Exercise »
Say how many lines in the entries below mention "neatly", with no other words.

[Start of Attachment]

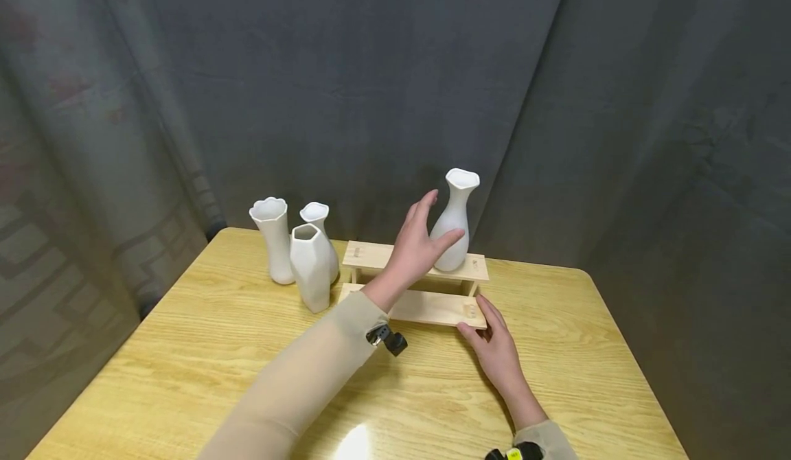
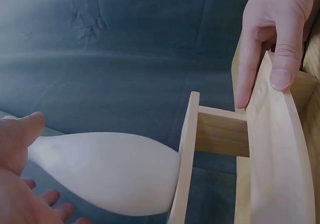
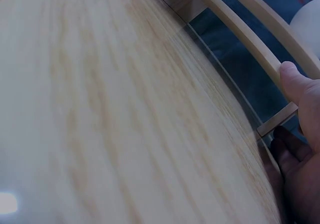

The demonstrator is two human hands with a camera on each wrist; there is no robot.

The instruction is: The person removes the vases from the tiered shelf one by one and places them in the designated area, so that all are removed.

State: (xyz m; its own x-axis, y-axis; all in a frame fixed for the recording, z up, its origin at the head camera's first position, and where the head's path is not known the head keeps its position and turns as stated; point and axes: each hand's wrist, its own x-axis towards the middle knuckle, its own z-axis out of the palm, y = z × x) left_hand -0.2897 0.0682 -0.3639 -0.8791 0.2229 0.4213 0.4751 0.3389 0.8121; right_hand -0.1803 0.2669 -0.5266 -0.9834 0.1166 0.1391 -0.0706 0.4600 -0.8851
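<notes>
A white vase (image 1: 456, 237) with a narrow neck and wavy rim stands upright on the upper board of a two-step wooden stand (image 1: 426, 307). Beside it is my left hand (image 1: 414, 250), fingers spread and thumb across the vase's front. In the left wrist view that hand (image 2: 20, 184) is around the neck end of the vase (image 2: 115, 171), its fingers loose and apart. My right hand (image 1: 499, 353) grips the right end of the stand's lower board, the thumb on the board in the left wrist view. The right wrist view shows the fingers (image 3: 290, 154) by the stand's end leg.
Three more white vases stand left of the stand: one with a scalloped rim (image 1: 272, 240), a faceted one (image 1: 311, 268), and a round-bodied one (image 1: 316, 213) partly hidden behind it. Grey curtains (image 1: 346, 89) hang behind the wooden table (image 1: 575, 336).
</notes>
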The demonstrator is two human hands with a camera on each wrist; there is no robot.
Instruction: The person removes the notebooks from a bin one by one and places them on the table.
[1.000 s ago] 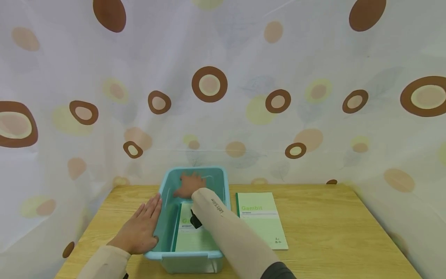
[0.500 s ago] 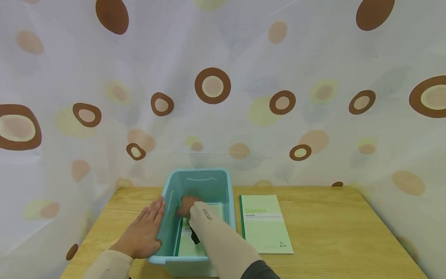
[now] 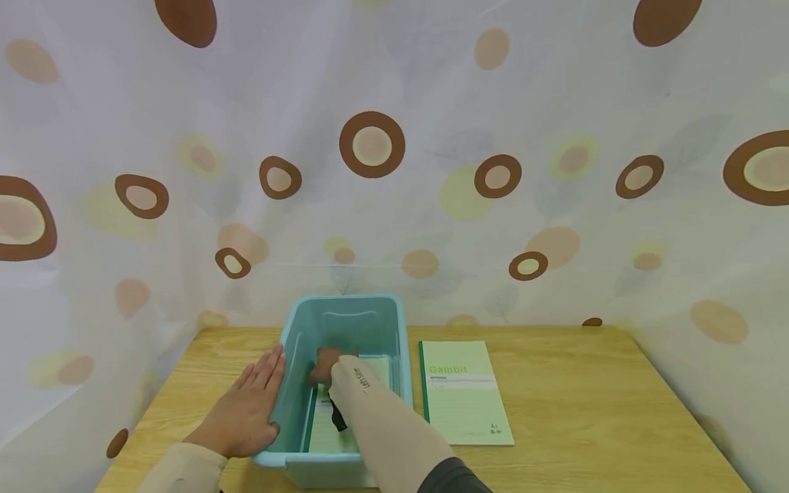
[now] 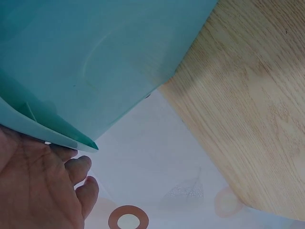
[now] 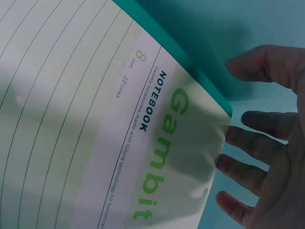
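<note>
A light blue plastic bin (image 3: 364,325) stands on the table with a pale green notebook (image 3: 327,431) lying in it, dark green along its spine. My right hand (image 3: 323,365) reaches into the bin at the notebook's far edge. In the right wrist view, its fingertips (image 5: 233,134) meet the top edge of that notebook, marked "Gambit", while the thumb (image 5: 252,64) stays apart beyond the spine. My left hand (image 3: 246,407) lies along the bin's left side, fingers together; the left wrist view has its fingers (image 4: 78,167) just under the bin's rim (image 4: 47,136).
To the right of the bin lies a second pale green "Gambit" notebook (image 3: 465,404), flat on the wooden table (image 3: 573,397). A patterned white curtain (image 3: 431,219) hangs behind the table and along both sides.
My right hand has drawn back from the bin's far end to the notebook's top edge. My left hand stays at the bin's side. The whole head view shifts slightly.
</note>
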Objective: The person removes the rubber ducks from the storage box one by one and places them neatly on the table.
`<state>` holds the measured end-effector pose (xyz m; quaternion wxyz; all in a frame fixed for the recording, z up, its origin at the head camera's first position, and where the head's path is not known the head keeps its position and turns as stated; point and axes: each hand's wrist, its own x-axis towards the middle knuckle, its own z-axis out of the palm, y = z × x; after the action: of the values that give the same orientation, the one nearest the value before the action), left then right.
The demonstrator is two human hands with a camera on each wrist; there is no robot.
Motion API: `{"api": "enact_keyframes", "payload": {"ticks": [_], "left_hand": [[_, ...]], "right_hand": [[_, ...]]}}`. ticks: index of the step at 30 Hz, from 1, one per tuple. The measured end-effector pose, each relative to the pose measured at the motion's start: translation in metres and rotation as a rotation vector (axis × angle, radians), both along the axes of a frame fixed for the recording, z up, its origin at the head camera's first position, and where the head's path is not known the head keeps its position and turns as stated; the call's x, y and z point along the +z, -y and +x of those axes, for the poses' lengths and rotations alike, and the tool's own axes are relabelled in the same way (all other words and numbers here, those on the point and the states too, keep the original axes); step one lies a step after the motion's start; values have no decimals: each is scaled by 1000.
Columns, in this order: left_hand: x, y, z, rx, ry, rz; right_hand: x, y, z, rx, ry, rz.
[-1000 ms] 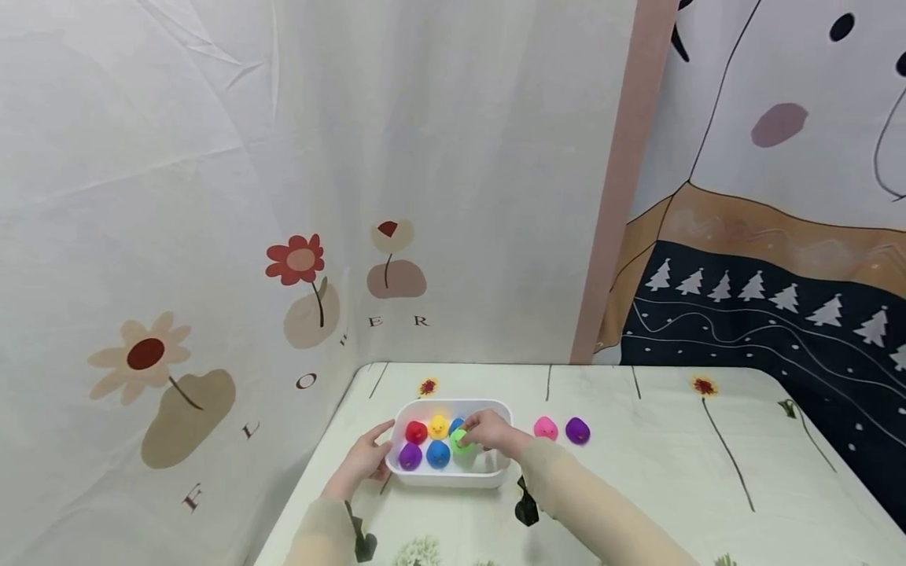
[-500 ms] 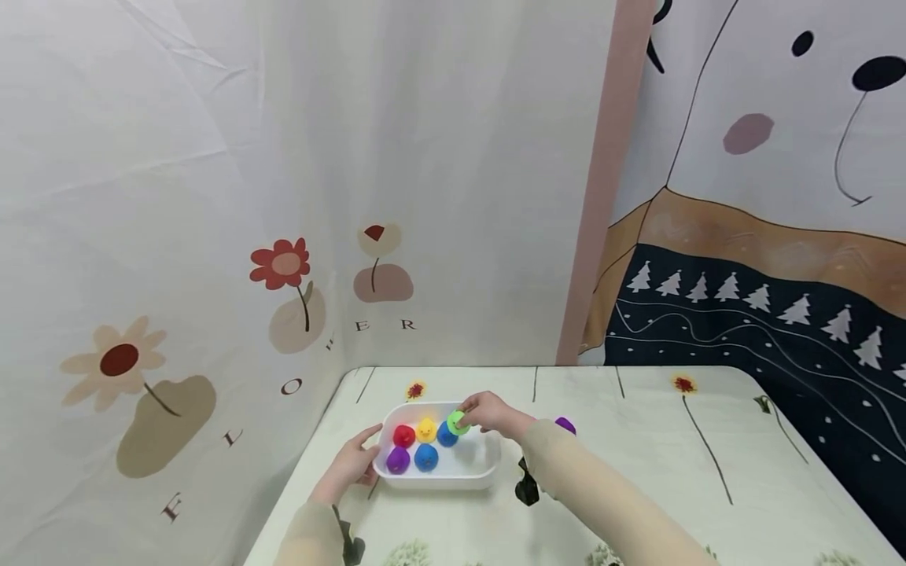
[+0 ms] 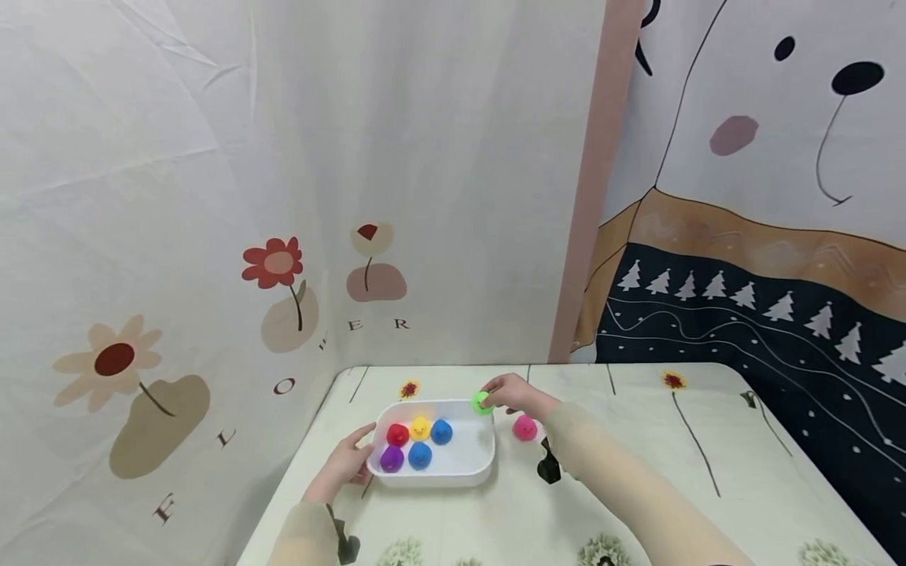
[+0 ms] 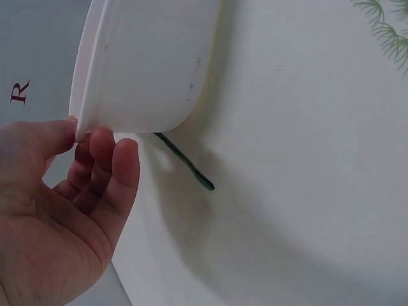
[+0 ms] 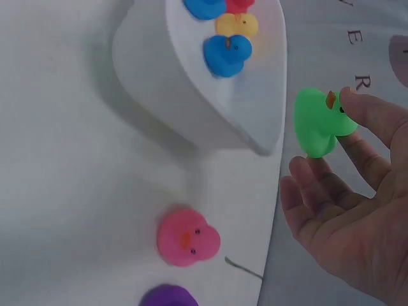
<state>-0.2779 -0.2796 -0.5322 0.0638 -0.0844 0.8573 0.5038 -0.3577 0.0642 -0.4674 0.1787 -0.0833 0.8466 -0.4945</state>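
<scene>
A white plastic tub (image 3: 432,479) stands on the table, and my left hand (image 3: 344,464) pinches its left rim between thumb and fingers, as the left wrist view shows. Inside the tub sit a red duck (image 3: 398,435), a yellow duck (image 3: 421,428), a purple duck (image 3: 392,459) and two blue ducks, one (image 3: 442,431) behind the other (image 3: 420,456). Over the tub's far right corner, my right hand (image 3: 520,393) holds a green rubber duck (image 5: 313,124) by its head between thumb and fingers.
On the table right of the tub lies a pink duck (image 3: 524,428), with a purple duck (image 5: 169,297) near it in the right wrist view. A flower-printed cloth (image 3: 637,472) covers the table. A printed curtain (image 3: 453,196) hangs behind.
My right hand has lifted the green duck out from among the others and carried it right, to the tub's far right corner. My left hand stays on the rim. The head view has shifted slightly.
</scene>
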Motion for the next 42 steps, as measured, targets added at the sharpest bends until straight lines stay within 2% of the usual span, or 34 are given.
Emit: {"api": "enact_keyframes", "payload": {"ticks": [16, 27, 35, 42], "left_hand": [[-6, 0, -4, -1, 4, 21], [-6, -1, -5, 5, 12, 48], [0, -2, 0, 11, 10, 44], [-1, 0, -1, 15, 21, 42]], "right_hand": [[-1, -50, -8, -32, -10, 9], [1, -77, -10, -53, -3, 5], [0, -95, -11, -62, 10, 29], [-4, -114, -11, -77, 15, 64]]}}
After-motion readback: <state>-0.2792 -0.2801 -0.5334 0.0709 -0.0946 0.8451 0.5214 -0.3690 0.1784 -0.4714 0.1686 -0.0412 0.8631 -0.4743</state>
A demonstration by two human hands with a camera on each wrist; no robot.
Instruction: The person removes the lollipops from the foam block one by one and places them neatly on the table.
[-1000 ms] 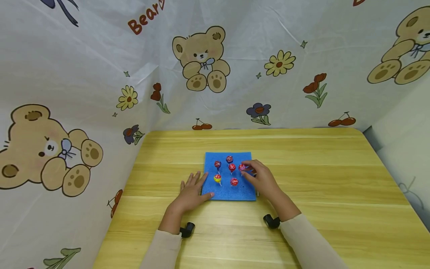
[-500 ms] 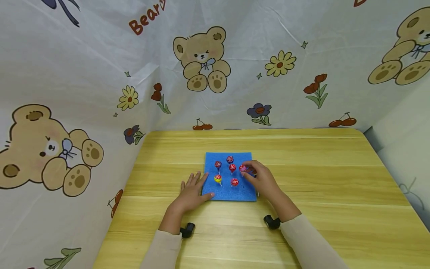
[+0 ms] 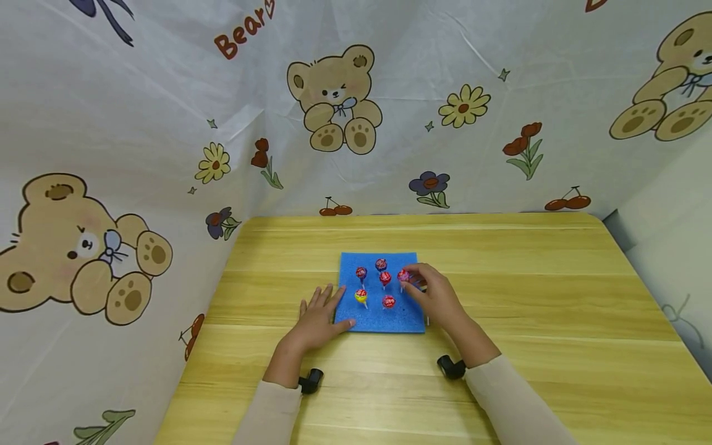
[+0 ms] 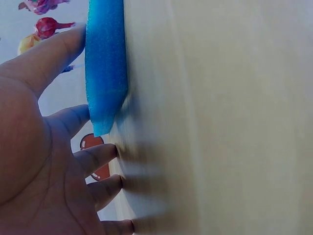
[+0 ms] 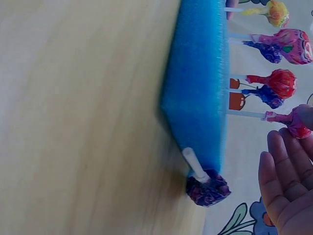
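Observation:
A blue foam block [image 3: 400, 318] lies on the table with several wrapped lollipops standing in it on white sticks. My right hand [image 3: 441, 300] pinches the wrapped head of a pink lollipop [image 5: 294, 121] at the block's right side, between thumb and fingertips. Its stick [image 5: 244, 114] reaches down to the foam's top face. My left hand [image 3: 314, 321] rests spread at the block's left edge, thumb and index finger against the foam, other fingers on the table. A yellow lollipop [image 3: 361, 296], a red lollipop [image 3: 385, 277] and another red one [image 3: 388, 301] stand nearby.
A dark purple lollipop [image 5: 208, 188] lies against the block's right side, its white stick pointing along the edge. Two dark-wrapped lollipops stand toward the back of the foam. The wooden table [image 3: 528, 278] meets a bear-print cloth [image 3: 389, 179] behind and at left.
The pink lollipop and my right fingertips have risen very slightly, with a little more stick showing. My left hand, the block and the other lollipops stay put.

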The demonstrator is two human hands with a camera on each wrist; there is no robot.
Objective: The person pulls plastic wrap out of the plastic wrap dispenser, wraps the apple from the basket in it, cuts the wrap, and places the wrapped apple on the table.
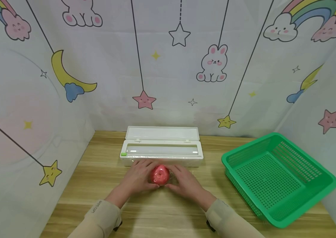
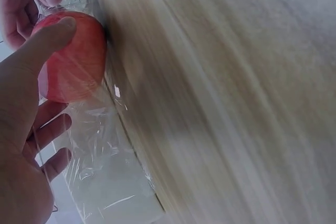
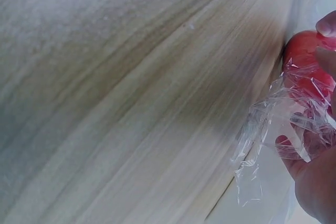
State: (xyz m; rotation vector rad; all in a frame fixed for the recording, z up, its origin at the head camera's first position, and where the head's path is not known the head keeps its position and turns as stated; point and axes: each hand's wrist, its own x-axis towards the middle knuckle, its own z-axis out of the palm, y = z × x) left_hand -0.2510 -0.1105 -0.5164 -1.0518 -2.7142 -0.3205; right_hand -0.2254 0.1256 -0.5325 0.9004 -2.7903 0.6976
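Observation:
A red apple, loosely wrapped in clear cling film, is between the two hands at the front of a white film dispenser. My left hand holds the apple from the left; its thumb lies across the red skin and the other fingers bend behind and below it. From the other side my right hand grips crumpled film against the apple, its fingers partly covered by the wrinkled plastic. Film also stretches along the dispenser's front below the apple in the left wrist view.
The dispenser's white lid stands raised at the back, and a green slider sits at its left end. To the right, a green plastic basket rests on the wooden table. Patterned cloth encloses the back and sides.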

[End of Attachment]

The answer »
2